Практика ограбления заключённых, впрочем, появилась далеко не при Новом порядке; ещё в 1948 году, после Мадиунского мятежа, весьма жёстко подавленного лояльными правительству Сукарно войсками, заключённые расшифровывали аббревиатуру KMK (Komando Militer Kota, городское военное подразделение), как Kumpulan Moling dan Kecu («Клуб воров и грабителей».)
Индонезийцы — чрезвычайно эмоциональная, музыкальная, и литературная нация. Находясь в тюрьмах, они устраивали настоящие музыкальные концерты (в связи с этим особенно ценилась пластиковая посуда, которую использовали в качестве ударных), в которых в ход шли любые импровизированные инструменты, от ложек и прутьев решётки до черенков мётел; пытались делать ваянг-спектакли с помощью подручных средств (ваянг это традиционный индонезийский театр теней, очень атмосферный), пели, декламировали и устраивали различные перформансы. Охранники нередко относились к этим выступлениям весьма лояльно (хотя, конечно, многое зависело от региона, настроения охраны, тюрьмы и даже блока; в некоторых блоках строго режима было запрещено даже громко разговаривать, не то что петь или стучать по решётке.) После коллективного выступления — например, музыкального вечера, организатор обращался к обитателям тюремного блока, чтобы те «подогрели» оркестр. Благодарные слушатели разными способами засылали еду, сахар и сигареты «центровому», после чего тот распределял донат между всеми музыкантами — участниками концерта.

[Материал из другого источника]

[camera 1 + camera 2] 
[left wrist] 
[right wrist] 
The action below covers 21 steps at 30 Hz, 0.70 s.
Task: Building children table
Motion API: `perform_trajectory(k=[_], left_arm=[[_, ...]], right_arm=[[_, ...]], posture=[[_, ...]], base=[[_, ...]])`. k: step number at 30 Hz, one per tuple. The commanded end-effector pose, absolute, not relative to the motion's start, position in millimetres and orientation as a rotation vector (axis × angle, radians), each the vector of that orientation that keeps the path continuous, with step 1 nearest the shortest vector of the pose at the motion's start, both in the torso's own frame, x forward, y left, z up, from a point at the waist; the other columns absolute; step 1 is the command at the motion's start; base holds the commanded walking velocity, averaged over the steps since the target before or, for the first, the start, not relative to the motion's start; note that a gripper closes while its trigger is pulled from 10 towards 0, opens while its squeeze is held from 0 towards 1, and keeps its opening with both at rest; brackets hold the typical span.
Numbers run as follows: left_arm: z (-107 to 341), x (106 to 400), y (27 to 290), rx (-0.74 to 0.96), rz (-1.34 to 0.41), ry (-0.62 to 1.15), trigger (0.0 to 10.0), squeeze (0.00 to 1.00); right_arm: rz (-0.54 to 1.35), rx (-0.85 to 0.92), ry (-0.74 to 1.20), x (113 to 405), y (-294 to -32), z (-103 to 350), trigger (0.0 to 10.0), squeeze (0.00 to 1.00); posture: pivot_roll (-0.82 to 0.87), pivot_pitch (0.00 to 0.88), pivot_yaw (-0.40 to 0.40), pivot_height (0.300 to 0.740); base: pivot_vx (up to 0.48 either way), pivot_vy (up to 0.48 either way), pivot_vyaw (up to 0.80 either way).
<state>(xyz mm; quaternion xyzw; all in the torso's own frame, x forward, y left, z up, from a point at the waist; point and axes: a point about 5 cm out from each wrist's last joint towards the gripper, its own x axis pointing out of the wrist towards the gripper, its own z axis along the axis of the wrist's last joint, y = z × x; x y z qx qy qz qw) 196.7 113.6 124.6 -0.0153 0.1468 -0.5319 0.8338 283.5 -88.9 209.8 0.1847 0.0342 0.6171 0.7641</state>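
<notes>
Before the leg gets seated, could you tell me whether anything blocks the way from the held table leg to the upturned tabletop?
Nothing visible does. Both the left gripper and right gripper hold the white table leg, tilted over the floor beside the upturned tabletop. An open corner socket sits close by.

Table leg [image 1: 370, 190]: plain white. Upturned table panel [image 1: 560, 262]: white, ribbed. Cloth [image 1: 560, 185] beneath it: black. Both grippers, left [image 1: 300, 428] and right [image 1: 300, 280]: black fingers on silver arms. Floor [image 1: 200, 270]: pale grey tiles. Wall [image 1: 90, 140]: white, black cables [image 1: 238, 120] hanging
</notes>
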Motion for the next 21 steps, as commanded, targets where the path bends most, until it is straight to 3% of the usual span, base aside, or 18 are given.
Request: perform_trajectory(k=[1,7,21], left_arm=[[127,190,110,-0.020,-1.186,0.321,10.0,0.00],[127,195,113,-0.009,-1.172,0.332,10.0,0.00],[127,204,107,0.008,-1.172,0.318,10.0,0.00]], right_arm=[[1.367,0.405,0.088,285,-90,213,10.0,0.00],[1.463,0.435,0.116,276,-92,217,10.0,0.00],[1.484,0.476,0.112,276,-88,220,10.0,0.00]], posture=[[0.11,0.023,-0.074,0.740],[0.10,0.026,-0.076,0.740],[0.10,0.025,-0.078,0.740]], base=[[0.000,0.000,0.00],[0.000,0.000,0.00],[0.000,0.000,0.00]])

Помимо публичной арт-деятельности, заключённые из более «либеральных» тюрем и блоков развлекались работой по дереву и камню и созданием своеобразных «мусорных инсталляций»; многие изготавливали самодельные музыкальные инструменты, куклы и т.д.
Подводя итог, следует отметить, что индонезийская тюрьма была, по большому счёту, «доведённой до экстремума» проекцией всего индонезийского общества. Парадоксальная неинституционализированная свобода соседствовала с жестокостью, разнообразие вело борьбу с «государственной унификацией», криминал существовал рядом с политикой, а коррупция, с одной стороны, помогала заключённым, а с другой — усложняла им жизнь и создавала дополнительную и зачастую совершенно не нужную жестокость.
Индонезийская тюрьма Нового Порядка была парадоксальным, разнообразным и «разноцветным» в смысле эмоций и времяпровождения местом, а тюремная администрация пыталась внести в этот цветущий хаотический вихрь некое подобие порядка. Одни прибегали к «мягкой силе», поощряли творчество заключённых и даже устраивали музыкально-театральным группам выступления перед военными и тюремной администрацией; другие творили откровенный беспредел, прибегая к системе жестоких запретов, вплоть до запрета на громкий смех. Интересно, что в тюрьмах и блоках, где за смех могли избить, единственной отдушиной становился… туалет. Именно там можно было побыть собой, посмеяться или выплакаться, словом — пройти небольшой эмоциональный катарсис. Это, конечно, не может не напомнить об эссе Мишеля Лейриса «The Sacred in Everyday Life», в котором туалет фигурировал в качестве «левого», антииерархического, маргинального и тёмного полюса «сакрального», где можно было предаться странным и страшным фантазиям. Для многих индонезийских заключённых тюремный туалет тоже становился своего рода «антиэтатистским» и антииерархическим сакральным местом, где царила «смеховая» карнавальная культура.